**What you should do**
Only one stretch of the data below should be repeated: the lines from the line containing "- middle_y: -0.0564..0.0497" through the line containing "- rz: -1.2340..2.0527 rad", inclusive, exactly as they are.

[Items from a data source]

· · · ·

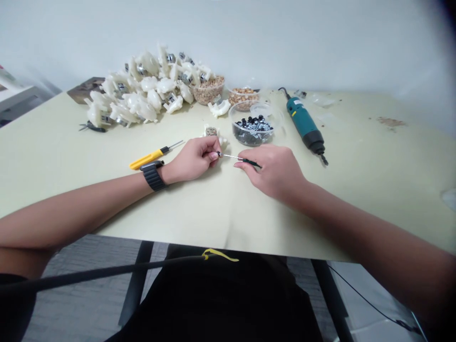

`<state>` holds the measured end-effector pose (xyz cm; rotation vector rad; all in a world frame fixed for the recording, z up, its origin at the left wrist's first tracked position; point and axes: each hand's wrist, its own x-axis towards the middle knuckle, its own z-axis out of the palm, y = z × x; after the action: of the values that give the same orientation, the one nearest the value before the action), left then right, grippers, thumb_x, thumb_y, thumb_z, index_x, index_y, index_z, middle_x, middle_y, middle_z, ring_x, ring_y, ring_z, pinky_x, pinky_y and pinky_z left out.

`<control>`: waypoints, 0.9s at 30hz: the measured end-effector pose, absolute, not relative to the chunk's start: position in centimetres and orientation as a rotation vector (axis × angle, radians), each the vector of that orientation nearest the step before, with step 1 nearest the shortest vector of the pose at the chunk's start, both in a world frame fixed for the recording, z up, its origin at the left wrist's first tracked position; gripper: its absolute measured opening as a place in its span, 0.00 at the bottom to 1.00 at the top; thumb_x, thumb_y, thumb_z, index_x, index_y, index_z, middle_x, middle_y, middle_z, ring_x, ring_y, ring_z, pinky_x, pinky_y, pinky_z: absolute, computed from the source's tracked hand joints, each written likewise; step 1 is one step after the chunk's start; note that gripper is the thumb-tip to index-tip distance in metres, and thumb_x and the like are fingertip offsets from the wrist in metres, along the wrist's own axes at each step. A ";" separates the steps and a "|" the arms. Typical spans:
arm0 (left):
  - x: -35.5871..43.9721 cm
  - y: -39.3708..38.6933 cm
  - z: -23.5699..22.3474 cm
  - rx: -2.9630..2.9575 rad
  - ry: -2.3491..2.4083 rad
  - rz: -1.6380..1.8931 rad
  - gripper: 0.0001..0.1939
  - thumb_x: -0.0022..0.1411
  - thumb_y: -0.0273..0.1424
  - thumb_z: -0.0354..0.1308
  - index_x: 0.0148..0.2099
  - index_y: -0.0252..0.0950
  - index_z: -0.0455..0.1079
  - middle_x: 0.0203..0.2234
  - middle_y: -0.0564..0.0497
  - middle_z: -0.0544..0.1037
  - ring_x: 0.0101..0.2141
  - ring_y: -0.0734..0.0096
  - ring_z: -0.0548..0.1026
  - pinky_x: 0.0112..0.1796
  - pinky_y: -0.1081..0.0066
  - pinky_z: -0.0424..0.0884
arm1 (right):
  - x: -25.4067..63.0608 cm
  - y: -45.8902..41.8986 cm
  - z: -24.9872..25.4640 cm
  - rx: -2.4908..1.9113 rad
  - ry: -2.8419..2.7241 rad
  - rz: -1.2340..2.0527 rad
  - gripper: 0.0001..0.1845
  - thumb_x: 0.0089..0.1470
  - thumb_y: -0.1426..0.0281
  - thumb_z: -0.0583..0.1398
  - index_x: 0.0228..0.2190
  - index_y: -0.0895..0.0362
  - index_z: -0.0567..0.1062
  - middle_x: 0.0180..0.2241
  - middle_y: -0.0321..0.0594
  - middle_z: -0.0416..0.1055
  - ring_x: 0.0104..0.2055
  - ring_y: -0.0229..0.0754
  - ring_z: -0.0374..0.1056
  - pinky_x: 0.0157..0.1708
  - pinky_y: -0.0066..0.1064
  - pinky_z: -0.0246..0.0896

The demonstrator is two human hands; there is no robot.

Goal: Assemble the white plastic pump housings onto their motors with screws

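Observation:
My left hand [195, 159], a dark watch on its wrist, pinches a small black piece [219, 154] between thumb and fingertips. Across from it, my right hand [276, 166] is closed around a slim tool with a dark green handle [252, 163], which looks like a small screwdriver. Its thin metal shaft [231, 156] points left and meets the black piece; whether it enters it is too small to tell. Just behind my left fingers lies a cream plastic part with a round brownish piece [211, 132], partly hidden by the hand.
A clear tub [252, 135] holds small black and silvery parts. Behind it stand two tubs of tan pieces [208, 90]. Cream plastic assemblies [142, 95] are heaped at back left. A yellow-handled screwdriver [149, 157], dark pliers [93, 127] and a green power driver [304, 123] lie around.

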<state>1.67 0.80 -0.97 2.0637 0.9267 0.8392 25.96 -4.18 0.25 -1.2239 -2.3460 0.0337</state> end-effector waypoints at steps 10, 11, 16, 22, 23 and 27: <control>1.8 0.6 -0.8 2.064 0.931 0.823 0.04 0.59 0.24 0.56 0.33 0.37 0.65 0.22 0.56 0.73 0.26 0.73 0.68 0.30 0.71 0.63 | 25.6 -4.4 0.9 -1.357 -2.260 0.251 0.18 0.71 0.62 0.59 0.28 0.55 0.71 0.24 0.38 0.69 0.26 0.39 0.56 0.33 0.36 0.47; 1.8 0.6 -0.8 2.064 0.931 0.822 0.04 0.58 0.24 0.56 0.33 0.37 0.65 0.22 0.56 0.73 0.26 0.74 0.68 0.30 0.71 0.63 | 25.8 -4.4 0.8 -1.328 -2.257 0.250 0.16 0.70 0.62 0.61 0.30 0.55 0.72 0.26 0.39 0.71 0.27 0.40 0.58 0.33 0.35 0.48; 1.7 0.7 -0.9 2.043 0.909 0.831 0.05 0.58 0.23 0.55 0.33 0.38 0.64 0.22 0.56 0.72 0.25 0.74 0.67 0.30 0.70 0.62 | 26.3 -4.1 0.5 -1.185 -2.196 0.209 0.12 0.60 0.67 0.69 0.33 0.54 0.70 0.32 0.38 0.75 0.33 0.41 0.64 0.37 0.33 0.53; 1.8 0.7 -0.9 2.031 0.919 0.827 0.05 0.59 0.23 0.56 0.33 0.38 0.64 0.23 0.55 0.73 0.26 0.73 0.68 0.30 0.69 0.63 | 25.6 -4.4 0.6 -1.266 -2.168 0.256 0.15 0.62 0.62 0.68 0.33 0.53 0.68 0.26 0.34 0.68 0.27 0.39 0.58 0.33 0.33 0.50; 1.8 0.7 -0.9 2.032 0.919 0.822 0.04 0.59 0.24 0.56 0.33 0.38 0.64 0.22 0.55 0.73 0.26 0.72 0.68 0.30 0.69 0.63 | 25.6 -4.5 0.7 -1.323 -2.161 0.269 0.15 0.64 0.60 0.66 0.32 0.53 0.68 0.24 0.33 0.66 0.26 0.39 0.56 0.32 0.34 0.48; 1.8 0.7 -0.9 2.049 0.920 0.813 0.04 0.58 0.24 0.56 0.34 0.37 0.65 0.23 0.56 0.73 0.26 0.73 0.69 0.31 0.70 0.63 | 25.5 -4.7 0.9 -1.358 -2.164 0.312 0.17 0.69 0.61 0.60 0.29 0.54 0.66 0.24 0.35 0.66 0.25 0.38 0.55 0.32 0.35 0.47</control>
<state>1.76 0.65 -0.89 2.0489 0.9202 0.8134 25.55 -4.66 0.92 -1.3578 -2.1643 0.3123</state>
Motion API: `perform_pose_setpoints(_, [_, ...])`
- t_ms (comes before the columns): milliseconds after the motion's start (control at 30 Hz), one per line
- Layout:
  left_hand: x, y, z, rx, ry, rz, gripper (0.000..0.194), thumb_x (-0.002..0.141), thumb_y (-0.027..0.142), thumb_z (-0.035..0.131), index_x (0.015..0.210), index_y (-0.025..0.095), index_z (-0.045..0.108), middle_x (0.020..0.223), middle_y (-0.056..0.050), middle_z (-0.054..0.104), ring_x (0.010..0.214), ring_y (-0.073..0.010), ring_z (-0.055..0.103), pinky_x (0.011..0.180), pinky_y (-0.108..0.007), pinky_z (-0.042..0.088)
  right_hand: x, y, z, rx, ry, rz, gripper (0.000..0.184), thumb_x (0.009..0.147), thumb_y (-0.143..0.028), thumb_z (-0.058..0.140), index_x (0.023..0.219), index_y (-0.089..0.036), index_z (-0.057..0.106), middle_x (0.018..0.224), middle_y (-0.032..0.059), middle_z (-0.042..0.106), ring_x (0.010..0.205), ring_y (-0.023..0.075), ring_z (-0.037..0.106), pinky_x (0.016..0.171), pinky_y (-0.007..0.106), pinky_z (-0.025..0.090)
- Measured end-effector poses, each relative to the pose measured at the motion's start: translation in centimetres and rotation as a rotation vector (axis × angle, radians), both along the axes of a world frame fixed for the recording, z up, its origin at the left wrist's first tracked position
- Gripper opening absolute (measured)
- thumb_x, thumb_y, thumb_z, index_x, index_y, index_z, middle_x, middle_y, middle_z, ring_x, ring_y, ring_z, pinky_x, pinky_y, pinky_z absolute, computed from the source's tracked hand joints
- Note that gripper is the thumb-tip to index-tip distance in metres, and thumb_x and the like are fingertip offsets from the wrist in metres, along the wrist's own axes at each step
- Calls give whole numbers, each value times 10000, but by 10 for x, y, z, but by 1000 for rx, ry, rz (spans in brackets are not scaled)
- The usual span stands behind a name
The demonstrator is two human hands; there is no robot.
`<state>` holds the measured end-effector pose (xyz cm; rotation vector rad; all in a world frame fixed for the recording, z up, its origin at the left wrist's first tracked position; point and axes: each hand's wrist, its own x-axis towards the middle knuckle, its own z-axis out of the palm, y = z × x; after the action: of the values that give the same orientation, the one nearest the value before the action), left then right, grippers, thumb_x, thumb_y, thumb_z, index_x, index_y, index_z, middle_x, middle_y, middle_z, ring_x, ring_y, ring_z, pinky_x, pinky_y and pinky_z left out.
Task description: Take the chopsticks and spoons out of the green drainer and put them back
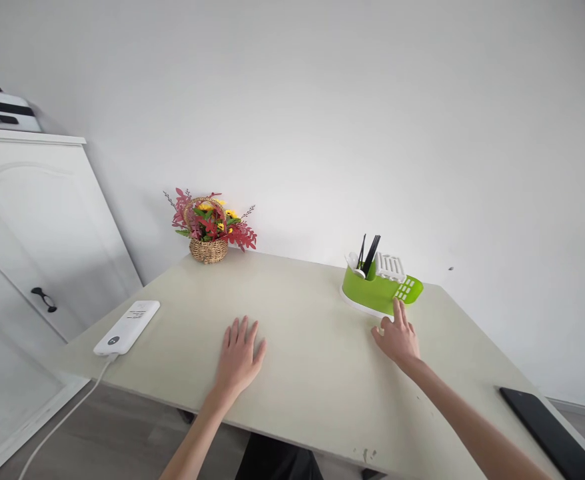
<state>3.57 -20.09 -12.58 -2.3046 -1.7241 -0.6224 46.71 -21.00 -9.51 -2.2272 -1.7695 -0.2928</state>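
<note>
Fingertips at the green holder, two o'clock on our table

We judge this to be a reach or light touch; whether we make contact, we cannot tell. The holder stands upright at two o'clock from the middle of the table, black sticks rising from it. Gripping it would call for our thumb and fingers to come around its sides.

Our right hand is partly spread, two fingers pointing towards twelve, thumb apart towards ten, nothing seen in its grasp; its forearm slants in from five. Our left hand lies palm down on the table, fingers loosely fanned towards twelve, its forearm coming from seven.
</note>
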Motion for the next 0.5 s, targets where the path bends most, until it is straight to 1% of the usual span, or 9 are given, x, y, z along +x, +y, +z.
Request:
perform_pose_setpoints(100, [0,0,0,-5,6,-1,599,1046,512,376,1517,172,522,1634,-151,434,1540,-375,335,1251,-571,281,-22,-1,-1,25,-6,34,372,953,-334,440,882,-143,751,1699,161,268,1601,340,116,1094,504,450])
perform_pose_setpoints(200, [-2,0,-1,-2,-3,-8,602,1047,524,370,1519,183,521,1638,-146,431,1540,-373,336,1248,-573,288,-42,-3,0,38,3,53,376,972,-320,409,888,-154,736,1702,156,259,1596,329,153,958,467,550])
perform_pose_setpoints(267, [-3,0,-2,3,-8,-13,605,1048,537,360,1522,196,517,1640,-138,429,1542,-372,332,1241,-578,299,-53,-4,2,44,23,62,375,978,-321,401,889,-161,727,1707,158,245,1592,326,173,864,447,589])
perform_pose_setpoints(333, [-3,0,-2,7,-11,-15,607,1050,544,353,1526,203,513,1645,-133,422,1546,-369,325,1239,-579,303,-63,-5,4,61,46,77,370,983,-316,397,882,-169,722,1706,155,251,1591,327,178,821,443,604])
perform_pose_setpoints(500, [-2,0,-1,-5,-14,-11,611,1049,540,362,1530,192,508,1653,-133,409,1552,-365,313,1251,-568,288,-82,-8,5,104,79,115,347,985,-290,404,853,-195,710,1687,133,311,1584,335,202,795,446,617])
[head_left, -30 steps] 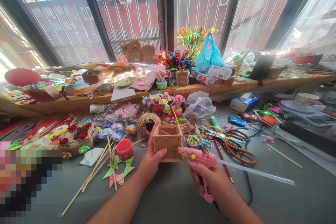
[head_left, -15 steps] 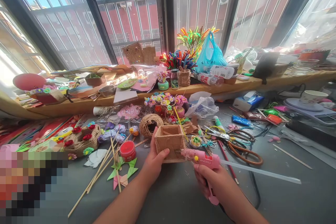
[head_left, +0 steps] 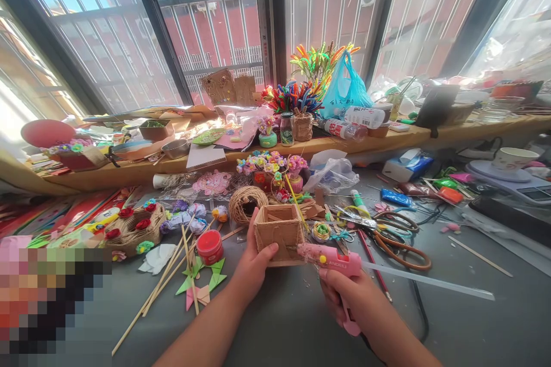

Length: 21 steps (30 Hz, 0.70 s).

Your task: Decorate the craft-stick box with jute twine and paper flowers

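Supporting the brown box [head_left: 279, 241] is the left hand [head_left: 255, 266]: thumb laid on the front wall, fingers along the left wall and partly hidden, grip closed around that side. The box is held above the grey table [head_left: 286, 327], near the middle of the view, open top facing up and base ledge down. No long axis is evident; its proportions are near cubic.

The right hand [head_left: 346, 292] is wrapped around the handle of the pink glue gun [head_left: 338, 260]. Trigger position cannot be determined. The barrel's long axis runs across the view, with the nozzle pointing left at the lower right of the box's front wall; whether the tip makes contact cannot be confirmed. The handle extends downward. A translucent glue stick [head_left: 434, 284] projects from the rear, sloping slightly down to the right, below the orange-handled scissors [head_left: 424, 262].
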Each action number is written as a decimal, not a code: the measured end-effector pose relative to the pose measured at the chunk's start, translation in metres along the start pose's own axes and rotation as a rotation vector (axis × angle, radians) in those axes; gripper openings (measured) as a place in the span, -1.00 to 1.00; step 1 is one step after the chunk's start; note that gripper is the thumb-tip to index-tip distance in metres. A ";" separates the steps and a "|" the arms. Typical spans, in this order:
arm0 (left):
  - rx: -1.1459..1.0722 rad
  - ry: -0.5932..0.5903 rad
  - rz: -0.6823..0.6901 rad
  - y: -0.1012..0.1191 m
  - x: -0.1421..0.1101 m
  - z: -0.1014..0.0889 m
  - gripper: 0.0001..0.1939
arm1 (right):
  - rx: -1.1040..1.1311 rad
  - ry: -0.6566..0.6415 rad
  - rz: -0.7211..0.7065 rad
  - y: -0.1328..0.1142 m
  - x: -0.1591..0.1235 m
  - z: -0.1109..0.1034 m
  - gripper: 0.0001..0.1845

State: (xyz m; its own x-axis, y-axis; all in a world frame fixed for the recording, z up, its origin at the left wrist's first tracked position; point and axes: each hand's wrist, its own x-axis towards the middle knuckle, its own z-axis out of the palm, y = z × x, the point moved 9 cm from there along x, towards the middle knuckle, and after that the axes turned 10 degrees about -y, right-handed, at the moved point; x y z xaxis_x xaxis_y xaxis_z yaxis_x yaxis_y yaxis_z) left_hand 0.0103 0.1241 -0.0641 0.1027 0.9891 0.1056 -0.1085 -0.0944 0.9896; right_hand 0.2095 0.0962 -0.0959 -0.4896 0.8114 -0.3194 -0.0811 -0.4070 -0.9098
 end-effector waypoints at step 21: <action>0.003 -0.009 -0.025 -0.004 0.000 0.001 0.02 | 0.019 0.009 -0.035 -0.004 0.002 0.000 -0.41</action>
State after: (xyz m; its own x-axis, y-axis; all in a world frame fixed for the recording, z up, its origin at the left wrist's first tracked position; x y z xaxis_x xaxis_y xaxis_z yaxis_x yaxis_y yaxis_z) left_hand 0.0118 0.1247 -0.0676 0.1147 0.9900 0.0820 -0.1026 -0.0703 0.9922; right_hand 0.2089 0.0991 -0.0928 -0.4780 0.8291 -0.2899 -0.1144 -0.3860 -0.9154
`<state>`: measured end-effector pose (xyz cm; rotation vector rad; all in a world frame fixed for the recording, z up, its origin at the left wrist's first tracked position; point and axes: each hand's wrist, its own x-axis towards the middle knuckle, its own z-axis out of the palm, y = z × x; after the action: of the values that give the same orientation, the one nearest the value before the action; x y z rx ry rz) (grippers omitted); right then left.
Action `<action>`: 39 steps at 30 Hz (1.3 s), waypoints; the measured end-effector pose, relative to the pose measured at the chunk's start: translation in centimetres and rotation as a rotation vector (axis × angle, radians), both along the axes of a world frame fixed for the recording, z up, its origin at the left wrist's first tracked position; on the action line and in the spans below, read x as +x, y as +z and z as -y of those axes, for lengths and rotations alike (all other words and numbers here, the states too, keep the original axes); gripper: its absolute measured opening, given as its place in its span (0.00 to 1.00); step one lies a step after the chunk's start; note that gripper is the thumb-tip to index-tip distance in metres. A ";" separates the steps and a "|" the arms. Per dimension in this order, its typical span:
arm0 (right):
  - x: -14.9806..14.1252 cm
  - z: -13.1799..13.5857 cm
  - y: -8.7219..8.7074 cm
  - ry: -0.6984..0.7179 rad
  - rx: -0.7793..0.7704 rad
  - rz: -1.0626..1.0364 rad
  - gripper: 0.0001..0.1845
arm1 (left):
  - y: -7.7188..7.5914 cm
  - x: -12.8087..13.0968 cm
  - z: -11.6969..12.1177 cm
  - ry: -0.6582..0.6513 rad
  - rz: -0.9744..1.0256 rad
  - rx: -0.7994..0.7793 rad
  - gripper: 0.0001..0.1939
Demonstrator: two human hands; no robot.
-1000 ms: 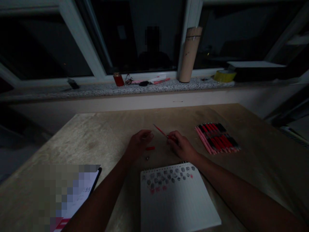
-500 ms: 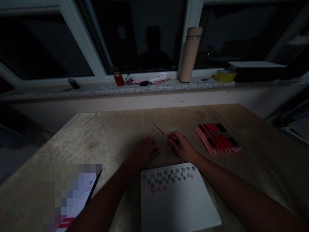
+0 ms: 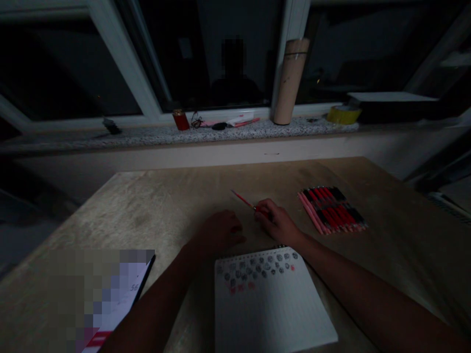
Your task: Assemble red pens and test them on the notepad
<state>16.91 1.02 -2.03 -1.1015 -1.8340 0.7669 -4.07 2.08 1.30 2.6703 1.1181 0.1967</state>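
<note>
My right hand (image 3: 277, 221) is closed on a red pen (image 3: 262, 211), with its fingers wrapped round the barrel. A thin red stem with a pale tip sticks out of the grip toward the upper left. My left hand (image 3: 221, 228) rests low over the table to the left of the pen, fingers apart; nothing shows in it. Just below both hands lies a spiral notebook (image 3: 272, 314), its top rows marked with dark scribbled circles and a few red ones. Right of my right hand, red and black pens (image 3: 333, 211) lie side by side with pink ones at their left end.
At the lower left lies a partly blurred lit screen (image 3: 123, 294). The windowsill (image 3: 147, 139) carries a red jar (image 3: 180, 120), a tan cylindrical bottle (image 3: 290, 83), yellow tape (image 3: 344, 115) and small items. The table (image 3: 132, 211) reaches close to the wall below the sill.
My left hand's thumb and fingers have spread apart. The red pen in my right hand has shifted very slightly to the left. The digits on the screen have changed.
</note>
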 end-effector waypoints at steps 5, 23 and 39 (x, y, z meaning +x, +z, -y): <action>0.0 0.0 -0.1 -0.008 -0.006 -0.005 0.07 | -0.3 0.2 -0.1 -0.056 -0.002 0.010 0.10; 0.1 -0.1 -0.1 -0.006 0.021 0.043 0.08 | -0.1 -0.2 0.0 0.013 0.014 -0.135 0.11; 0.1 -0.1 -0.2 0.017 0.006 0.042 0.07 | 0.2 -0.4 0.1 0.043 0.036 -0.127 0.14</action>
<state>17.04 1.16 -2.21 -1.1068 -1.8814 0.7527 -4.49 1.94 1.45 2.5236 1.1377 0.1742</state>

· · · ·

**Answer space**
  - middle_y: -0.0564..0.0497
  - middle_z: -0.0544..0.1037
  - ring_x: 0.0101..0.2141
  - ring_y: -0.0734..0.0096
  - ring_z: -0.0548..0.1026
  - pinky_x: 0.0112..0.1796
  - pinky_y: -0.1081..0.0066
  - pinky_z: -0.0424..0.0884
arm1 (right):
  - x: -25.4067..63.0608 cm
  - y: -45.8902..41.8986 cm
  - z: -24.9872..25.4640 cm
  - rx: -2.4908..1.9113 rad
  - ry: -2.8419..2.7241 rad
  - rz: -1.2340..2.0527 rad

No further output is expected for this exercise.